“Action Research” is the name of a family of systems thinking strategies, generally used for community and business leadership efforts. It began as an academic branch of “General Systems Theory”, first begun by sociology and management scientists in the 1940’s. It really amounts to an academic study of multi-stakeholder partnerships, seen as environmental learning & engagement strategies. Basically, you budget time and resources for repeated cycles of disciplined holistic learning and engagement for your particular social/institutional/natural environment.
For the HLPF that might mean structuring the multi-stakeholder process toward
- First learning about each other’s own worldviews, and perceived internal and external relationships.
- then each describing their idea of the common interests and a plan for their acting to achieve them,
- followed by a plenary discussion of mutual common interests and common steps that seem achievable
- followed by the period of independent engagement and
- then reading the environmental response from each inside and outside view, to begin the next cycle.

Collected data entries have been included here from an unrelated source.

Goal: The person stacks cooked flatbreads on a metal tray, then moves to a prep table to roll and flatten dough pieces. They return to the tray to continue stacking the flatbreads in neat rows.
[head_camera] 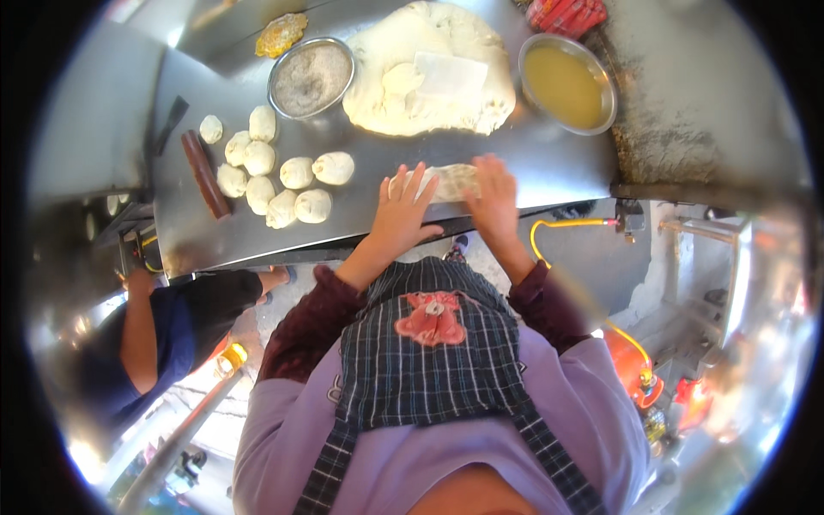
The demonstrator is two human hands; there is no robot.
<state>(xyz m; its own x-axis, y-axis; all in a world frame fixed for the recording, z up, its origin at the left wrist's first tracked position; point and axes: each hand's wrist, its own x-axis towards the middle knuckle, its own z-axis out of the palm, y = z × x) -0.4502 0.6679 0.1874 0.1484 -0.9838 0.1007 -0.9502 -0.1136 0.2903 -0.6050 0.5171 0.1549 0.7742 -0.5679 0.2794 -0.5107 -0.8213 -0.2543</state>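
Observation:
A flattened strip of dough (452, 183) lies near the front edge of the metal worktop (380, 222). My left hand (402, 206) rests palm down over its left end, fingers spread. At the right end, my right hand (496, 196) is laid flat and slightly blurred, its fingers close together. Neither hand is closed around the dough, and both partly cover it. Beyond them sits a large mass of dough (431, 116), with a pale, translucent rectangular piece (450, 75) on top. Several dough balls (259, 158) are grouped to the left of my left hand.
A brown rolling pin (206, 174) and a dark flat tool (171, 124) lie at the left. Metal bowls hold beige grainy stuff (311, 78) and yellow liquid (563, 85). Another person (167, 328) is at the lower left. A yellow hose (573, 223) runs below the worktop's right side.

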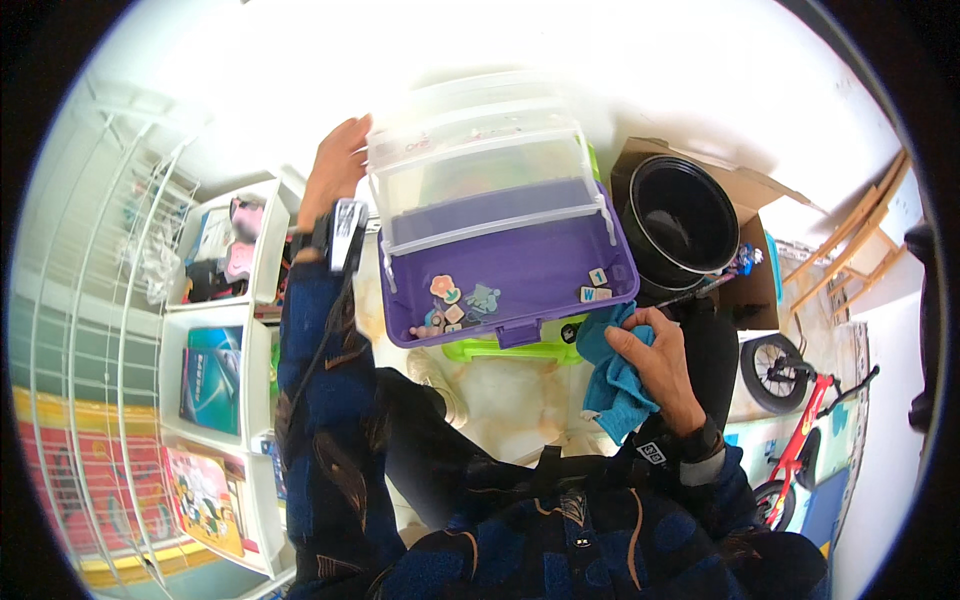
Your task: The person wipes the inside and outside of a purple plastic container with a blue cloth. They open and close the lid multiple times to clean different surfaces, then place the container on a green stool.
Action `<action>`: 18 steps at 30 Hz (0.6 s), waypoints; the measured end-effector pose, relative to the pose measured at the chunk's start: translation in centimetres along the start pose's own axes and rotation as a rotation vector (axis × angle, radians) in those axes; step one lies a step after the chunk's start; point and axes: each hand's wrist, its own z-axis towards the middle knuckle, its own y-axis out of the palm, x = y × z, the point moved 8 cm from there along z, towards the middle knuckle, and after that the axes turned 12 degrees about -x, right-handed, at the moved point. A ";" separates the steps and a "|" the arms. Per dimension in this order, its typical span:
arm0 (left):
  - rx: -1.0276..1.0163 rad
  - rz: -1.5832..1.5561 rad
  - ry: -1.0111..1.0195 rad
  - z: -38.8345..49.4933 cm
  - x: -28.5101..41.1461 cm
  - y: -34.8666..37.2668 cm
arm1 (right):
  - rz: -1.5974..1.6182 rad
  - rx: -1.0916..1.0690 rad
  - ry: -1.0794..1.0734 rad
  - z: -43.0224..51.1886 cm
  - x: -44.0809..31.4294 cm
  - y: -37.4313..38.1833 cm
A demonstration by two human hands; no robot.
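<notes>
Before me a purple plastic storage box (510, 262) stands with its clear folding trays (480, 146) raised. Letter tiles (590, 294), a flower-shaped piece (443, 286) and other small trinkets lie in its bottom. My left hand (339, 165) is at the trays' upper left corner, fingertips against or close to the edge; whether it grips is unclear. A blue cloth (616, 375) is pinched in my right hand (660, 360), close to the box's front right corner. Beneath the purple box shows a lime-green plastic item (517, 351).
White shelves (217, 311) with books and toys, beside a white wire rack (124, 300), stand at left. On the right are a black pot (682, 217), a cardboard box (759, 281), a red balance bike (799, 442) and a wooden frame (855, 232).
</notes>
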 end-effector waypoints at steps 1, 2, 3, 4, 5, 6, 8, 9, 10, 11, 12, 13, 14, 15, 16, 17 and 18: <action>0.118 -0.004 -0.039 -1.1 -0.3 -1.0 | 0.004 -0.008 -0.003 0.1 0.0 -0.1; 0.124 0.056 0.006 -2.7 0.1 -1.4 | 0.076 0.024 0.008 0.0 0.4 -0.4; 0.163 0.122 0.006 -5.0 0.0 -1.8 | 0.117 0.054 0.031 0.2 0.8 -0.7; 0.148 0.139 0.036 -7.1 0.1 -1.6 | 0.177 0.092 0.011 0.3 0.9 -1.0; 0.144 0.160 0.050 -9.4 0.2 -1.3 | 0.256 0.114 -0.017 0.5 1.0 -1.1; 0.144 0.199 0.013 -11.4 -0.1 -0.6 | 0.261 0.144 -0.027 0.9 1.1 -1.4; 0.119 0.228 -0.058 -14.6 -0.7 1.5 | 0.303 0.230 -0.117 1.6 0.8 -2.1; 0.096 0.215 -0.094 -15.9 -1.1 2.7 | 0.322 0.285 -0.170 2.1 0.5 -2.6; 0.070 0.185 -0.131 -17.1 -1.6 4.0 | 0.320 0.295 -0.239 2.5 -0.1 -2.9; 0.069 0.156 -0.146 -18.0 -1.9 5.1 | 0.373 0.170 -0.263 3.4 -0.4 -2.2; 0.009 0.148 -0.145 -18.3 -2.1 6.4 | 0.431 0.047 -0.277 4.1 -0.8 -1.5; -0.067 0.120 -0.106 -18.2 -2.2 7.7 | 0.490 -0.078 -0.306 4.5 -1.3 -0.7; -0.065 0.105 -0.070 -18.3 -2.4 8.1 | 0.320 -0.125 -0.330 4.4 -2.0 -0.3; -0.007 0.093 -0.132 -18.3 -3.1 7.4 | 0.305 -0.153 -0.353 4.2 -2.4 0.0; 0.013 0.063 -0.152 -18.0 -3.7 6.9 | 0.300 -0.170 -0.379 3.8 -2.7 0.5; 0.036 0.033 -0.161 -17.7 -4.3 6.1 | 0.288 -0.183 -0.413 3.3 -3.1 1.0; 0.039 -0.011 -0.152 -17.2 -4.9 5.3 | 0.145 -0.097 -0.499 2.4 -3.8 1.3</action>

It’s very flexible, so long as the focus stays on “learning”, and it’s for “making whole systems work better”. That way the forum stays focused on how everyone can act on common interests. If that’s what the forum is about it is also less likely to be dominated by political maneuvering for getting what special interests want.
The attached email and the one attached to it describe how I’m introducing the method to CAUN, as a framework for describing “the commons approach” as a method for organizing communities to work with their own environments. You’ll also see discussion of how we’re focusing on working with different types of people who pay attention to different kinds of strategies, so they get the kinds of messages they’d respond to.
There’s a good bit of systems thinking that comes along with it, that some tutorials would be needed perhaps. For example, distinguishing between issues that are “internal” and “external” comes from how environmental systems are generally built. They’re arranged somewhat like organisms, existing as “cells of organization”, generally also containing other ‘cells’ as working parts at a smaller scale. Another common trait of environmental systems is that they develop by their own growth, to fit the niche they develop in their environment. So that’s also just like the way plant and animal communities develop to fit their own niches in ecologies.